Get that turnover wrong, and you’ll find the reasons why teams win just one in a row.
Why players look back and say, “Man, we should have won more than we did.” The ice, as it turns out, is the place where we see the finished product. But a hockey team is no different than a house or a great recipe. Get the foundation wrong—pick the wrong ingredients, the wrong mix of concrete—and your finished product doesn’t stand a chance.
This is where Glen Sather did his finest work. Sure, he had all the great players at the top of his roster, the ingredients that would make a pretty good club down the road no matter what happened. But how to make a great one?

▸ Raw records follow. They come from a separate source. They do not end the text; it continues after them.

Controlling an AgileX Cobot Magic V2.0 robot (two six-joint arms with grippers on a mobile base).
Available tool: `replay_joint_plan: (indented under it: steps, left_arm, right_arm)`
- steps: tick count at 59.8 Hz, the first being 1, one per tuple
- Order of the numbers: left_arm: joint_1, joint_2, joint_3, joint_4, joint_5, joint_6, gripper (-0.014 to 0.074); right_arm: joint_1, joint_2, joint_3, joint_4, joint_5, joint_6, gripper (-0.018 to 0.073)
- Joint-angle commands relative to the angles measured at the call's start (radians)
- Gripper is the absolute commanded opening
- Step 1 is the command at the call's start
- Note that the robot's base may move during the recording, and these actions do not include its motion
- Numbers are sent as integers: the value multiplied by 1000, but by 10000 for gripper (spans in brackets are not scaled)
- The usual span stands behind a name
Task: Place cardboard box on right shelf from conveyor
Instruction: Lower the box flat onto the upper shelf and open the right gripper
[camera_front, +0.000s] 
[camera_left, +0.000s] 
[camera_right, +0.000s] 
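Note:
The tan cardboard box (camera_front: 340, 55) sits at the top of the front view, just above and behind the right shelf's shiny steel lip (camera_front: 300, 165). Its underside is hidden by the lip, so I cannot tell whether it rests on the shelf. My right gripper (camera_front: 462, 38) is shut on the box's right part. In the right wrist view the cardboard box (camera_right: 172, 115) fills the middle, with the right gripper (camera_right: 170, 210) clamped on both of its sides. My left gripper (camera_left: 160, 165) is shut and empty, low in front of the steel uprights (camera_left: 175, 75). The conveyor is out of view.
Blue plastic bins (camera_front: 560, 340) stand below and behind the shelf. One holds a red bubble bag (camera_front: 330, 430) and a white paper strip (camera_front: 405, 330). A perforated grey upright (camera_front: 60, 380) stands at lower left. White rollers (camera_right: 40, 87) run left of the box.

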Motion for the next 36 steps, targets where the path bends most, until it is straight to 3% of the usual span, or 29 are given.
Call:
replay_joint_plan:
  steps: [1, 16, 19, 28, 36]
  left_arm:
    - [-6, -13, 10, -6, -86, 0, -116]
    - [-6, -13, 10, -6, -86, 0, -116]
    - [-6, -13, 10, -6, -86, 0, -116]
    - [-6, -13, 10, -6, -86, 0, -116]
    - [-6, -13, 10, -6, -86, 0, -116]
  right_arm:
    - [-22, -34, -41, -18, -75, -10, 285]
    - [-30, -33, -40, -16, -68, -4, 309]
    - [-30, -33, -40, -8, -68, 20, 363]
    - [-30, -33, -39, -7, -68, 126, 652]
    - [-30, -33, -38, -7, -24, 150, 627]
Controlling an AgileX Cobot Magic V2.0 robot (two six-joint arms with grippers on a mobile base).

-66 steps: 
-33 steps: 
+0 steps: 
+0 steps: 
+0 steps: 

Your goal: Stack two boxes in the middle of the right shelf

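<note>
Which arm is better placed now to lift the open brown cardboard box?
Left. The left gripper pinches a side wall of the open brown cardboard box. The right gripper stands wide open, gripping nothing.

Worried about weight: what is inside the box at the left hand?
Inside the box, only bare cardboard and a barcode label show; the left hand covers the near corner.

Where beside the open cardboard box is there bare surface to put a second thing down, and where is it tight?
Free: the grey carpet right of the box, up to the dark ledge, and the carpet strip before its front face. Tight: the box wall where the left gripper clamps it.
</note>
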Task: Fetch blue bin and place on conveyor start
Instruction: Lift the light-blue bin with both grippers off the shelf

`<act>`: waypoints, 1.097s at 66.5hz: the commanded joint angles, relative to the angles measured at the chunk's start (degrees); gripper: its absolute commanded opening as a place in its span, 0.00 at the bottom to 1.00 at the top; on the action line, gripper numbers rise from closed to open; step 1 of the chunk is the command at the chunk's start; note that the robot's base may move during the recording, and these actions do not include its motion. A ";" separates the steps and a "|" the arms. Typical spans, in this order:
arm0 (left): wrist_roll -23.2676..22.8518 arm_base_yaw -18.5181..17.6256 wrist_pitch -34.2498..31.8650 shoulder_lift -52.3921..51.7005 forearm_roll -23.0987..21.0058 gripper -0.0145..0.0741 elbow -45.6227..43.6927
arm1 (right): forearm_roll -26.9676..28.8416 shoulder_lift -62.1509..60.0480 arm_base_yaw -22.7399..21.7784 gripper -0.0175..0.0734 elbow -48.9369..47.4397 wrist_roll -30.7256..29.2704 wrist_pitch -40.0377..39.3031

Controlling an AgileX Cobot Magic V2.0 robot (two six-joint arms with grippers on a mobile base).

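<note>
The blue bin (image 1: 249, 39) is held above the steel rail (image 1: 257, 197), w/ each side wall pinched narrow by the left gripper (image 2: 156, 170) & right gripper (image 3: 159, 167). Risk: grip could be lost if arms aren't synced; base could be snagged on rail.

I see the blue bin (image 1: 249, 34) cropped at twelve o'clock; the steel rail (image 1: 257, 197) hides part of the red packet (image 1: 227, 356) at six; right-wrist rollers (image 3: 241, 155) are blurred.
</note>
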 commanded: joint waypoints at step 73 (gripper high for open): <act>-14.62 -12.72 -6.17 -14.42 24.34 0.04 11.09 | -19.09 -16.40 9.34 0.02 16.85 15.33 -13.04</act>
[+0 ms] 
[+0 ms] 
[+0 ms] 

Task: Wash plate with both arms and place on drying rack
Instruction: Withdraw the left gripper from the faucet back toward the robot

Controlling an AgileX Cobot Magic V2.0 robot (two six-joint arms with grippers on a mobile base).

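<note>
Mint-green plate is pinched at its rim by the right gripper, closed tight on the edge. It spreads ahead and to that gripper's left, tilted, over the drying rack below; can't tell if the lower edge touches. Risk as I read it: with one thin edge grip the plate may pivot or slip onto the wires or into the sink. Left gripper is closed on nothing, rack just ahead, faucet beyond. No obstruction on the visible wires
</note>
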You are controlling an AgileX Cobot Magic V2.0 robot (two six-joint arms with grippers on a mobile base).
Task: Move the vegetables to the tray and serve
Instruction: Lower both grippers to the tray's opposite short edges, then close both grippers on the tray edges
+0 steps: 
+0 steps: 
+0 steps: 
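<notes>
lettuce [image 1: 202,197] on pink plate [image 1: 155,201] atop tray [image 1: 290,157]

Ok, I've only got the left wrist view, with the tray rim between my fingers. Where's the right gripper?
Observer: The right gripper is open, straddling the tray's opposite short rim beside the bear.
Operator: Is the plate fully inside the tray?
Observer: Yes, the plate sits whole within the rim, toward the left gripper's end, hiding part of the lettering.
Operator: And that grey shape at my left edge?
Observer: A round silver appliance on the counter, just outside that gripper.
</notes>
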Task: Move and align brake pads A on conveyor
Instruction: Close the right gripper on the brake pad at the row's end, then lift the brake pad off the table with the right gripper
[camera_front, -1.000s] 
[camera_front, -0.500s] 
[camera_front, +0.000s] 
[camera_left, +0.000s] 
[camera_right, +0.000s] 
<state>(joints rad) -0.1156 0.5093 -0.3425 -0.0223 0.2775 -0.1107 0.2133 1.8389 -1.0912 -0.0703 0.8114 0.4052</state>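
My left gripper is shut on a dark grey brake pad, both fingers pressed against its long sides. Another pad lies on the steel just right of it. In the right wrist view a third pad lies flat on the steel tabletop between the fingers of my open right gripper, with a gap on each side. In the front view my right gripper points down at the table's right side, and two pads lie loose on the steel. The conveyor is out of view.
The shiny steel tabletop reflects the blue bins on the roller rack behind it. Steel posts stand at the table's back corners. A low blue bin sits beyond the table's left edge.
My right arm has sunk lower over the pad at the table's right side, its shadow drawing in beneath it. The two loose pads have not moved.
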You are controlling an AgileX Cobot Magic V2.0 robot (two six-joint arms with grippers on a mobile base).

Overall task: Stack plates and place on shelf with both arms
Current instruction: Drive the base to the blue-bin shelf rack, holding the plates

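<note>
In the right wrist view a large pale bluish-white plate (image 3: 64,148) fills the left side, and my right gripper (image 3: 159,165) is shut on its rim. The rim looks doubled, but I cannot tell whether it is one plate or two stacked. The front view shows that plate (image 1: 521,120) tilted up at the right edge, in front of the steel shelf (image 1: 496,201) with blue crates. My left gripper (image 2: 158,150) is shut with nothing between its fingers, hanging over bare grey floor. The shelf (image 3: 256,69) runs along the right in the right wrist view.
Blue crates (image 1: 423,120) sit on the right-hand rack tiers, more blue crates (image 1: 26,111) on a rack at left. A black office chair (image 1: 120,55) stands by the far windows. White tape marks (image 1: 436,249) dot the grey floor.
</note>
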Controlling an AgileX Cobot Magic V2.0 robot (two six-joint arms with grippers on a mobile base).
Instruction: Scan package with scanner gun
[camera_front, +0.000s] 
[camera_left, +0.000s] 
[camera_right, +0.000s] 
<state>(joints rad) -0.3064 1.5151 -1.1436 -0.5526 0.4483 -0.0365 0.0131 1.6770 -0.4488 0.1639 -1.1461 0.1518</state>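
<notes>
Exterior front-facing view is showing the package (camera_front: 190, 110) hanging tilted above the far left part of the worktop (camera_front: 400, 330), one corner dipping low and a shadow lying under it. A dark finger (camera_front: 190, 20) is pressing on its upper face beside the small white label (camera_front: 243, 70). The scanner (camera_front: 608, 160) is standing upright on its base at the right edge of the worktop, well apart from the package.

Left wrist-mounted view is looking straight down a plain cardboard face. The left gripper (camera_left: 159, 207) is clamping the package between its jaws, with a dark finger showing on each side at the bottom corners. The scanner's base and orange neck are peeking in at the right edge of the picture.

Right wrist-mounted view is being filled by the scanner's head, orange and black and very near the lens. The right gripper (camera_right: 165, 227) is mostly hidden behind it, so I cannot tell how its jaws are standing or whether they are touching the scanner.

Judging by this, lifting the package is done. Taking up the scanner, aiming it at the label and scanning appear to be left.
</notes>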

Sather knew that change was constant in the NHL. Hell, he had played for ten pro organizations, and his vantage point came from the middle to bottom of most of those rosters. His nickname, “Slats,” literally came from riding the pine, so Sather clearly knew the value of the followers, having been one. He was a smart, observant teammate who knew that every great team required proper leadership at the top of its roster. The right someone. Someone to set the relentless culture that could win at all costs. A person who had hockey in his veins, the will to lead his team during the endless but crucial hours spent outside of the game uniform, and the skill and strength to lead once the puck was dropped.
So in the Oilers’ first-ever draft, in the third round of 1979, he picked Messier with Edmonton’s second-ever draft choice. (Edmonton’s second-round pick had been traded to Minnesota for the rights to Dave Semenko.) Messier would become a captain whose glare was as sharp as his wrist shot, whose elbows and fists were as dangerous as his immense skill and fearless net-crashing. But before Messier would carry the Stanley Cup into The Bruin Inn, the teenaged drinking hole for every kid who grew up in St. Albert, Alberta, or ride with Stanley down the Canyon of Heroes in New York, he had much to learn.